On the other hand, I can be strict about some things. I dislike whining and pouting, and I’m quick to put her in time out when she hits the dogs. She is very, very smart and I believe that she knows what she is doing is wrong, and is trying to manipulate me, so I try to curb that behavior by correcting it. I lecture when she throws something off her high chair and I routinely prompt her speech with the correct pronunciation. I have a zero tolerance policy when she bites, and it is not difficult for me to listen to her cry it out at night if I believe her tummy to be full, her diaper to be dry, and her self to be healthy. I’m too quick to help her solve the puzzle pieces in the correct places, or hold a tea cup the right way. When we got a “report card” for her daycare, I was so defensive about the only area where she didn’t receive a perfect score that I believe she should have received.
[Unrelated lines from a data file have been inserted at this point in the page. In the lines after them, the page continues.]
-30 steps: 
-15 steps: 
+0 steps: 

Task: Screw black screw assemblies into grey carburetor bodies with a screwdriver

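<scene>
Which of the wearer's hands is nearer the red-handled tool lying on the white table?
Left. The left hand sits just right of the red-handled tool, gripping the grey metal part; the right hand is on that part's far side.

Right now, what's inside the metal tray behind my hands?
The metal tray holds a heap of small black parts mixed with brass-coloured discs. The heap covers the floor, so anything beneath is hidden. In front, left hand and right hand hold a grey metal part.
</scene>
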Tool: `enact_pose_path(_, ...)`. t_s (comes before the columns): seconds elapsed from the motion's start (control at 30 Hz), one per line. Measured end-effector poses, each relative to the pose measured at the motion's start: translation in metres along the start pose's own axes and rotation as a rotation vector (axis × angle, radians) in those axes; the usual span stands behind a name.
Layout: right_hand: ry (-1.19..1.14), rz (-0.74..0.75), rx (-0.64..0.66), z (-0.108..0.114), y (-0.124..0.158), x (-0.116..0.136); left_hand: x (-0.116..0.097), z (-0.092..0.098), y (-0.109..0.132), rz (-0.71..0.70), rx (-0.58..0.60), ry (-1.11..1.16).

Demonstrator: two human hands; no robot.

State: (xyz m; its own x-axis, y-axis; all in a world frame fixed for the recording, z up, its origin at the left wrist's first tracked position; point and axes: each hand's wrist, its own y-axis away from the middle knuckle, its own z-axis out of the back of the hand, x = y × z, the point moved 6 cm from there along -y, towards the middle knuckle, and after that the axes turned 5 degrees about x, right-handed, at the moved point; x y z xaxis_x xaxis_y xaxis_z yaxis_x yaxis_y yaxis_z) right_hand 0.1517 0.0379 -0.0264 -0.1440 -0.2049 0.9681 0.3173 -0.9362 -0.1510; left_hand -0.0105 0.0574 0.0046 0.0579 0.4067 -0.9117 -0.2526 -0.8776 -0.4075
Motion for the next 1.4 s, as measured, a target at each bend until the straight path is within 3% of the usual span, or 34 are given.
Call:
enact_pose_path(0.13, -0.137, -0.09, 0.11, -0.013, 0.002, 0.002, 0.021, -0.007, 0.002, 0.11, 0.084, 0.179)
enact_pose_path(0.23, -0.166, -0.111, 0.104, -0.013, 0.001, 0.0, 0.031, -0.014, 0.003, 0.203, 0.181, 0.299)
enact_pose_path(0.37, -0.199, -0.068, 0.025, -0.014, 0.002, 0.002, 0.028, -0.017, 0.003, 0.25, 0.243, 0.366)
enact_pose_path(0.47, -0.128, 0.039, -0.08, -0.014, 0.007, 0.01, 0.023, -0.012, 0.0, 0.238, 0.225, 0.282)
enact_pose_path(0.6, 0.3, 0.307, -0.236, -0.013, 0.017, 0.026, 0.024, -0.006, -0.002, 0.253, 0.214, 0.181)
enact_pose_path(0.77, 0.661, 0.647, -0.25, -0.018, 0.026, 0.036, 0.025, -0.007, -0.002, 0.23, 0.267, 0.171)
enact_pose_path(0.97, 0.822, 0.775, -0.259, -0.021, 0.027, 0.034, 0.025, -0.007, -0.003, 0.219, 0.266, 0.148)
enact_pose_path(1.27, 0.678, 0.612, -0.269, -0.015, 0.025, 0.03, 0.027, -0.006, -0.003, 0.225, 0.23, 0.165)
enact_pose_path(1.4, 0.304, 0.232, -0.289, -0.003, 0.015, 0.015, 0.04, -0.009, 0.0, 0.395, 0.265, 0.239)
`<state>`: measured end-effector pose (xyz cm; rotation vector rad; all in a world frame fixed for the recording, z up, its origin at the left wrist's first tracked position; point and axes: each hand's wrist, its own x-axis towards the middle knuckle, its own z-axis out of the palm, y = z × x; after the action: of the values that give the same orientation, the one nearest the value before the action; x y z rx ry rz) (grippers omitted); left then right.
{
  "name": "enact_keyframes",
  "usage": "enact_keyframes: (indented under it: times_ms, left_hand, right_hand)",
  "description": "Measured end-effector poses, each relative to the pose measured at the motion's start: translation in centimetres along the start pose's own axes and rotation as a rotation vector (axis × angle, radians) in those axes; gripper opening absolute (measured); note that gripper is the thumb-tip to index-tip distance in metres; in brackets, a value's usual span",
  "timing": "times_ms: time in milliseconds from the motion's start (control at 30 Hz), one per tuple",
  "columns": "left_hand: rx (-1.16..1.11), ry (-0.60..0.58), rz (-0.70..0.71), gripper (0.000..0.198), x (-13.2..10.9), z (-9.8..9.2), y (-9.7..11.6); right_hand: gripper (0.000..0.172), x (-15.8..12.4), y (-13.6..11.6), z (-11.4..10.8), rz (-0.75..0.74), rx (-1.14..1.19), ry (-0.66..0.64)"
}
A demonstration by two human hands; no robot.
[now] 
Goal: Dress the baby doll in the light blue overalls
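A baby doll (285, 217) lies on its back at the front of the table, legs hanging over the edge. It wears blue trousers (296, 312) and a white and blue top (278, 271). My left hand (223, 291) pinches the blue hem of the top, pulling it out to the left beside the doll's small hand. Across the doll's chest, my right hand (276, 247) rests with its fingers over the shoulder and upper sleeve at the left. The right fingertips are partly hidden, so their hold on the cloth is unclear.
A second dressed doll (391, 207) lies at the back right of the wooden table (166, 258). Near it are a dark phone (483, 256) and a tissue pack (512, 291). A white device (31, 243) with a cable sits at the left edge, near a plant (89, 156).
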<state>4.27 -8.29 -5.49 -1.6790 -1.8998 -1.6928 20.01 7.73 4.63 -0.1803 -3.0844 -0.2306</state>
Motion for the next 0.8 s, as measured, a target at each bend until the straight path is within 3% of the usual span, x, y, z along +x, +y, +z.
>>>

And since she only got a 3 out of 4 on the area of being able to put on/remove simple garments, I have been practicing with her diligently to dress herself. To get that 4 out of 4.
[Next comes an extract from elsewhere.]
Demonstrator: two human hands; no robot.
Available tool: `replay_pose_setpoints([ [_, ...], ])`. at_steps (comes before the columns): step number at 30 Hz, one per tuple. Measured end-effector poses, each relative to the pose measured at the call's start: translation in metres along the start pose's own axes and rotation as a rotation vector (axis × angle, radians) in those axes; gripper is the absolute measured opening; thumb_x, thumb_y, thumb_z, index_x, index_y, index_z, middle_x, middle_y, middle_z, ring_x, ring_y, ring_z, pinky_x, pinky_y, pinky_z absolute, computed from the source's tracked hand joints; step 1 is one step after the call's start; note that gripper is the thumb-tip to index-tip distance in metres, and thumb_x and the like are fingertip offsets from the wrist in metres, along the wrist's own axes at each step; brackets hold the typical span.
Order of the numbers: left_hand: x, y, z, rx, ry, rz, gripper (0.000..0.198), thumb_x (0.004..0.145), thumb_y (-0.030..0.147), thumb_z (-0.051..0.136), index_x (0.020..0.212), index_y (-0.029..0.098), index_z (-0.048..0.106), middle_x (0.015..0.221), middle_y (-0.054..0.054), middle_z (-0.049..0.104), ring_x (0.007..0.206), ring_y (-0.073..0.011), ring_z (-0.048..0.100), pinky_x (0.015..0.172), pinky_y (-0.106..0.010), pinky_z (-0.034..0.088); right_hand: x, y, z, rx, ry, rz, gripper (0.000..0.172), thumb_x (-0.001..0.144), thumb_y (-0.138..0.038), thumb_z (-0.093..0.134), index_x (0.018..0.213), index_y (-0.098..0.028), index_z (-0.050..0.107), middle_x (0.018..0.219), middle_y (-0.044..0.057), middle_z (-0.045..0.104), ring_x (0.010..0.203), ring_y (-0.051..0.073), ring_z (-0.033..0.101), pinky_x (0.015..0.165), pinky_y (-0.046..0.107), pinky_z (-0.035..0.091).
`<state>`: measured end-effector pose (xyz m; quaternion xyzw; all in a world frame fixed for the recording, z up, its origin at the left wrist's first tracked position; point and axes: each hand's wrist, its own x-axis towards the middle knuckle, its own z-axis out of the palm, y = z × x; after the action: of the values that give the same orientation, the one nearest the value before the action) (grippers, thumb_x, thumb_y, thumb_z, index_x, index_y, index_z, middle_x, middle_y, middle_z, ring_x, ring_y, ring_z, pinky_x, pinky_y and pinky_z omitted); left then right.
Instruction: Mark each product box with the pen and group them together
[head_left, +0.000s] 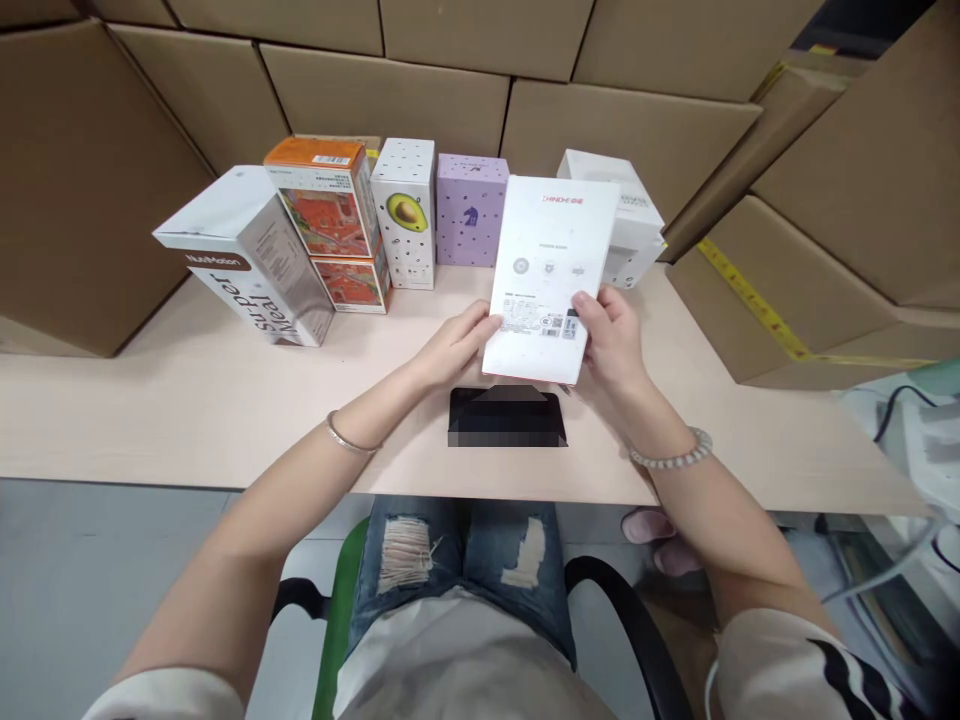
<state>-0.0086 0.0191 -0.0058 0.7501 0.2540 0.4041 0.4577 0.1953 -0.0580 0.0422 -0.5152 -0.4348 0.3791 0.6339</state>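
Note:
Both hands hold a flat white box (551,240) up above the table, its printed face with red lettering, icons and small codes turned toward me. My left hand (463,342) grips its lower left edge. My right hand (613,332) is closed on the lower right edge, thumb lying on the printed face. Below the box, a black phone-like slab (508,417) lies on the table near the front edge. A small thin item shows just under the box's lower right corner, too small to make out. Part of a white carton (634,205) behind is hidden by the held box.
Along the back stand a white Super Meal carton (277,270), two stacked orange boxes (326,215), an avocado-print box (405,250) and a purple box (469,215). Large cardboard boxes (390,110) wall the back and sides of the pale table (187,420). Cables (892,560) hang at the right.

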Motion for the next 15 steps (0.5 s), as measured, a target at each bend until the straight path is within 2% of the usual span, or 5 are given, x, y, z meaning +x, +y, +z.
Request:
replay_pose_setpoints([
  [4, -0.003, 0.004, 0.005, 0.026, 0.07, 0.004, 0.067, 0.089, 0.092, 0.054, 0.086, 0.025, 0.056, 0.07, 0.0, 0.054, 0.064, -0.0156, 0.051, 0.059, -0.033, 0.039, 0.001, 0.001, 0.0, -0.011, -0.056, -0.013, 0.049, 0.077, -0.07, 0.081, 0.1, -0.03, 0.065, 0.098, 0.006, 0.074, 0.1, 0.026, 0.074, 0.066, 0.034, 0.061],
  [7, -0.005, 0.006, 0.008, 0.083, 0.203, 0.021, 0.069, 0.084, 0.093, 0.058, 0.08, 0.025, 0.049, 0.064, 0.003, 0.044, 0.057, -0.0122, 0.04, 0.055, -0.031, 0.029, 0.003, 0.01, -0.004, -0.096, -0.057, -0.092, 0.054, 0.08, -0.068, 0.082, 0.119, -0.033, 0.067, 0.125, 0.007, 0.074, 0.115, 0.028, 0.071, 0.079, 0.037, 0.064],
  [10, -0.008, 0.013, 0.011, 0.136, 0.314, 0.051, 0.071, 0.081, 0.094, 0.062, 0.083, 0.024, 0.051, 0.069, 0.002, 0.05, 0.06, -0.0118, 0.043, 0.055, -0.03, 0.033, 0.004, 0.022, -0.006, -0.168, -0.156, -0.148, 0.082, 0.075, -0.062, 0.09, 0.145, -0.038, 0.056, 0.153, 0.008, 0.063, 0.13, 0.03, 0.066, 0.096, 0.042, 0.064],
  [12, -0.011, 0.019, 0.013, 0.179, 0.293, 0.089, 0.071, 0.08, 0.094, 0.063, 0.082, 0.024, 0.05, 0.069, 0.002, 0.052, 0.059, -0.0114, 0.044, 0.053, -0.029, 0.034, 0.004, 0.029, -0.004, -0.13, -0.29, -0.13, 0.104, 0.067, -0.062, 0.096, 0.156, -0.041, 0.046, 0.165, 0.008, 0.053, 0.137, 0.031, 0.064, 0.107, 0.046, 0.061],
  [15, -0.014, 0.026, 0.014, 0.21, 0.107, 0.166, 0.069, 0.083, 0.09, 0.063, 0.081, 0.024, 0.045, 0.063, 0.005, 0.05, 0.054, -0.0098, 0.045, 0.05, -0.027, 0.034, 0.002, 0.031, 0.002, -0.027, -0.464, -0.071, 0.121, 0.053, -0.07, 0.099, 0.158, -0.042, 0.044, 0.17, 0.007, 0.048, 0.145, 0.034, 0.059, 0.114, 0.049, 0.057],
])
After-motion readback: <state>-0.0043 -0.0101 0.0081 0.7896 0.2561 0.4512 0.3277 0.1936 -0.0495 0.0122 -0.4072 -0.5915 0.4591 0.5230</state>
I seem to be drowning in this in between place of being her friend, and being her parent. I know there is a balance here, and I haven’t figured it out yet. Sometimes I feel like Tyler is the parent to both of us (and it wouldn’t surprise me if he also felt this way) and sometimes I feel like I am far too strict on my one year old. My baby.
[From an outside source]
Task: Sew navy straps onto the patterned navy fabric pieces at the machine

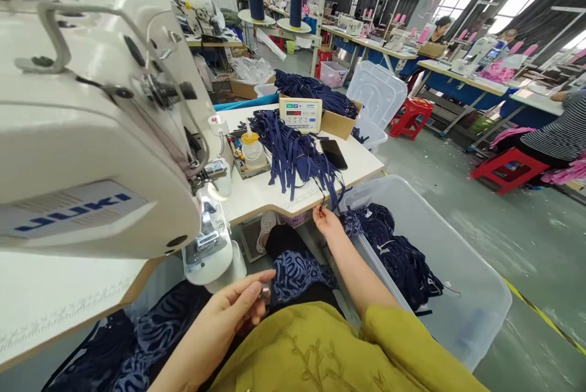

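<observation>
My right hand was out at the front edge of the tabletop, its fingertips pinched nearly closed on a thin dark strap. My left hand was nearer my body, fingers curled and thumb pressed in, gripping a small metal piece; most of that was hidden, so I could not tell what it was. A blue patterned garment lay over my lap, between my two hands and just beside my left fingertips; I could not tell whether they touched it.

Just beyond my right hand, a heap of navy straps spread over the tabletop, some ends hanging past its edge. Past the heap were a phone, a control panel and a cardboard box piled with more navy straps. To the right of my right hand stood a clear plastic tub, with dark blue clothes heaped inside.

Ahead of my left hand, and to its left, was the big white sewing machine; a small tray holding a bottle sat farther off. More blue clothes lay to the left of my left forearm. Well beyond my right hand, red stools stood on the floor.
</observation>
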`<state>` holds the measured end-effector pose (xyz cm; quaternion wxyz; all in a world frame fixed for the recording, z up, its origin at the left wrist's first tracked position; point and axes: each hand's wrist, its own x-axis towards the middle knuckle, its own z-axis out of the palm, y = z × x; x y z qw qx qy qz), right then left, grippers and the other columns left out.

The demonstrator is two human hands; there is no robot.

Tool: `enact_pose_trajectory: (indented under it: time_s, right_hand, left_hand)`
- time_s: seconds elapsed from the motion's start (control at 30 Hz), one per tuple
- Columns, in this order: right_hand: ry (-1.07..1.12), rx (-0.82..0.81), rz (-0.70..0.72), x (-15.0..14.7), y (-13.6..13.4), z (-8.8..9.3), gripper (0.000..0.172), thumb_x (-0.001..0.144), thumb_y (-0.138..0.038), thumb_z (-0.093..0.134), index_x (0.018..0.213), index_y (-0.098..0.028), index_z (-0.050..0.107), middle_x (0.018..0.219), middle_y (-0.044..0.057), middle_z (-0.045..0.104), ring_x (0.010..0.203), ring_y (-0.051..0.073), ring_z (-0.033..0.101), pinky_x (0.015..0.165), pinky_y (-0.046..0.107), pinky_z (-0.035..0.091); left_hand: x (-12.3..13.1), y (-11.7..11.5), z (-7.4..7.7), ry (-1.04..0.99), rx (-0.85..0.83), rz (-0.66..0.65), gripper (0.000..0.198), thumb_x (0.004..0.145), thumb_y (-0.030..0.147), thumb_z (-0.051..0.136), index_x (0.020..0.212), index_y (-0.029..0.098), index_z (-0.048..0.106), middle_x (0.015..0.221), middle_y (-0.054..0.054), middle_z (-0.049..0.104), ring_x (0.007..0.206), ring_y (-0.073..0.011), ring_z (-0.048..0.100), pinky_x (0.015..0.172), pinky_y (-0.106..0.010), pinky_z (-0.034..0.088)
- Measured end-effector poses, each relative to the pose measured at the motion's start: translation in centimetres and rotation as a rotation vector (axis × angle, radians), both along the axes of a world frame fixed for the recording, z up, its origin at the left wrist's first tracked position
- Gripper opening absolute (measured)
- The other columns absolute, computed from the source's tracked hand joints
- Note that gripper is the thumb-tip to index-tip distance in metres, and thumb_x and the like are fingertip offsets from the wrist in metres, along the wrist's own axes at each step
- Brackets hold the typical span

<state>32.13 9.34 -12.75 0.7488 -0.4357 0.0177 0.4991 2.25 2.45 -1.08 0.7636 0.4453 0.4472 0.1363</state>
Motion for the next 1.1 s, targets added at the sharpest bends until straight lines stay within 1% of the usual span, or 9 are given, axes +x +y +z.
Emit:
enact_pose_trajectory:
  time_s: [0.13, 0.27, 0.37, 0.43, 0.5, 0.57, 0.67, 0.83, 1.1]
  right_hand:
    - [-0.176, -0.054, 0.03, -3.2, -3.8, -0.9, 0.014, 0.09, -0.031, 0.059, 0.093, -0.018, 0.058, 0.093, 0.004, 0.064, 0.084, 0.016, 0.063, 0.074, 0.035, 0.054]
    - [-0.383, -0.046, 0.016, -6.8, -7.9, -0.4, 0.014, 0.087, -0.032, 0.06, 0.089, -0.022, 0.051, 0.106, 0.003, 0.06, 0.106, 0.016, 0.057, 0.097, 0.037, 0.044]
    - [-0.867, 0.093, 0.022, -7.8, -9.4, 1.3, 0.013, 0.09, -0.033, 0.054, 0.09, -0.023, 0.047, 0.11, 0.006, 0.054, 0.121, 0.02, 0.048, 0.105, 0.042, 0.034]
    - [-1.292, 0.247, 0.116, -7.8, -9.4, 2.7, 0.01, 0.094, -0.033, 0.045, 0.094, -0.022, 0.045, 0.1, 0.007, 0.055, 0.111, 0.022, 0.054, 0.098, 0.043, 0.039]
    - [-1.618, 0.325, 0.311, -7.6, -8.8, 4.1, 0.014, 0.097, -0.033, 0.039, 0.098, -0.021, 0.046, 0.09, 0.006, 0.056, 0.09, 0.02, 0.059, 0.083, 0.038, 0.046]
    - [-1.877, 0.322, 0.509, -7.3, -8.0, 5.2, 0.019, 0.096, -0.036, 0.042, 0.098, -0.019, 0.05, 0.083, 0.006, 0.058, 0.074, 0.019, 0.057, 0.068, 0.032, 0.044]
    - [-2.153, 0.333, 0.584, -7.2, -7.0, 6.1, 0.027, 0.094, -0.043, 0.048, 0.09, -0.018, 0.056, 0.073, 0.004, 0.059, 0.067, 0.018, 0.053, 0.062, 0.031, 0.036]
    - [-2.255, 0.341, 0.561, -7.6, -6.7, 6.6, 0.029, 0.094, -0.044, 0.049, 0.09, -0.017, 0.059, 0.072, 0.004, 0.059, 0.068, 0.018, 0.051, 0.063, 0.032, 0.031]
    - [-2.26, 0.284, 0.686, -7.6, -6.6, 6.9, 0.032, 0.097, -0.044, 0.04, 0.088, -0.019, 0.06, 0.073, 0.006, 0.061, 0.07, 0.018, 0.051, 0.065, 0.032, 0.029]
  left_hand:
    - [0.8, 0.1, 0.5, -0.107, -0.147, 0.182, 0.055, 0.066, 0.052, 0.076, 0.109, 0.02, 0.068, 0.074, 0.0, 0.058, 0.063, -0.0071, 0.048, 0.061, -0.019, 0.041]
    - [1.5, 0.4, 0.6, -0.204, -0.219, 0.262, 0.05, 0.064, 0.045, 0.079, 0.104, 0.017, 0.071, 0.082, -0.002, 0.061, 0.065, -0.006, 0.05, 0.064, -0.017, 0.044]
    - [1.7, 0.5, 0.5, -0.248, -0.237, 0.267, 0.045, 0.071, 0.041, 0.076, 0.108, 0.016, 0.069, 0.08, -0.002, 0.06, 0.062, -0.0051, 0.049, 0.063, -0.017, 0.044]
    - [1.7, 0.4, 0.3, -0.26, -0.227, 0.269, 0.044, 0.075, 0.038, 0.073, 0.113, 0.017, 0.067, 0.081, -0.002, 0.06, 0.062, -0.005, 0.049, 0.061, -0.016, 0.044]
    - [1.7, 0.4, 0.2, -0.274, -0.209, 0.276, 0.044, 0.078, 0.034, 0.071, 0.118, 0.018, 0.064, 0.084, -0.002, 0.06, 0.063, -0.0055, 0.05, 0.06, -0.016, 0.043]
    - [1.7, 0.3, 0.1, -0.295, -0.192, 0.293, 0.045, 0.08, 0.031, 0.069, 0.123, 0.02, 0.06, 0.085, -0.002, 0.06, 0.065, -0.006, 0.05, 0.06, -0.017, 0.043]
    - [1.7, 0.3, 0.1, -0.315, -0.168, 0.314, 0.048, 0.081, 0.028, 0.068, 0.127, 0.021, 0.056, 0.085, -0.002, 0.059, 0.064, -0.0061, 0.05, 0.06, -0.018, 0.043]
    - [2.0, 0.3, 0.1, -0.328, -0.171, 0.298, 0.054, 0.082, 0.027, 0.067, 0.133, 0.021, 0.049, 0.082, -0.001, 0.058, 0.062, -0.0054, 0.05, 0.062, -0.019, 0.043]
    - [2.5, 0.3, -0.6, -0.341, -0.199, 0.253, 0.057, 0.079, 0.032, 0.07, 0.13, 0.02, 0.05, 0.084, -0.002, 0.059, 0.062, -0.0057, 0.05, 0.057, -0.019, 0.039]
When I finally saw Guinevere’s mountain, I was reminded that she sees things differently than me. She is a sponge, absorbing the world around her, delighting in everything new that she learns each day. It is all a beautiful game to her, and her innocence and wonder are fascinating to me – like when she thought the snow was actually bubbles coming down from the sky.
Every day she spits out words that I had no idea she had picked up on – when a gust ruffled our hair last week she commented, “ohhh, windy!” and when she had her surgery for the ear tubes, she looked at a chart on the wall with a series of (smiley) faces to quantify pain, and she pointed to the face at number 10 and kept saying, “oh, so so so so so so sad. So so so sad.” It was the multiple “so”s that got me. She got it. He was EXTRA emotional.
But for everything she learns, I still need her to teach me. There is going to come a time when I tell her that I know best as her mother, or with age comes experience, or some other line. My parents said them all to me. And I hope that when that day comes, I will have raised a smart and respectful little girl that can say, “I appreciate your opinion, mom, but I’m hoping you will listen to what I think and take it into consideration” and then can still continue to teach me how to parent her. I’m never going to be perfect. And I have no idea what I’m doing. But I really hope that we are able to figure it out together.
Until then, I promise to keep looking for all of her mountains whenever she tells me they are there.